**Problem to solve**
All lines of the listing below must be reproduced character for character.

**Dataset extract**
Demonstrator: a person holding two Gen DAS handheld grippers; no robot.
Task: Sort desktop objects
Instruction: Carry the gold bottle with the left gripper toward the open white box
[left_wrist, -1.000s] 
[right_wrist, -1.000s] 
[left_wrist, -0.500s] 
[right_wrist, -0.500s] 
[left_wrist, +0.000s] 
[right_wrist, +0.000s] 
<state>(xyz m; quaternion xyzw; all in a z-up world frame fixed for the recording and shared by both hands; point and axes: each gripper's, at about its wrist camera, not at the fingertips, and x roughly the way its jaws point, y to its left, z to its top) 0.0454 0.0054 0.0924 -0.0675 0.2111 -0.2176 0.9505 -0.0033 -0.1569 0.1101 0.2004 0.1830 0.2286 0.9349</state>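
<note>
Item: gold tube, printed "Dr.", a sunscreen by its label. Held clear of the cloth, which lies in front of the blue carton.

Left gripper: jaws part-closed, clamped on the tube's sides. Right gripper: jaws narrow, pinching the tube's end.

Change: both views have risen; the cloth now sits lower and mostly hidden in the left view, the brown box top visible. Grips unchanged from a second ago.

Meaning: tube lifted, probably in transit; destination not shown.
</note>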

**Answer to the exercise**
Demonstrator: a person holding two Gen DAS handheld grippers; no robot.
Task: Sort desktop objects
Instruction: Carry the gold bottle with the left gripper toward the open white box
[left_wrist, -1.000s] 
[right_wrist, -1.000s] 
[left_wrist, -0.500s] 
[right_wrist, -0.500s] 
[left_wrist, +0.000s] 
[right_wrist, +0.000s] 
<state>(xyz m; quaternion xyzw; all in a z-up world frame fixed for the recording and shared by both hands; point and axes: each gripper's, at about its wrist camera, not at the fingertips, and x roughly the way its jaws point, y to its left, z to its top) 0.0454 0.0054 0.0924 -0.0675 0.2111 -0.2176 0.9505 -0.0033 -0.1569 0.1101 0.2004 0.1830 0.2286 0.9349</state>
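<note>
Item: gold tube, printed "Dr.", a sunscreen by its label. Held clear of the cloth, which lies in front of the blue carton.

Left gripper: jaws part-closed, clamped on the tube's sides. Right gripper: jaws narrow, pinching the tube's end.

Change: both views have risen; the cloth now sits lower and mostly hidden in the left view, the brown box top visible. Grips unchanged from a second ago.

Meaning: tube lifted, probably in transit; destination not shown.
</note>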

Nothing more is needed to complete the output.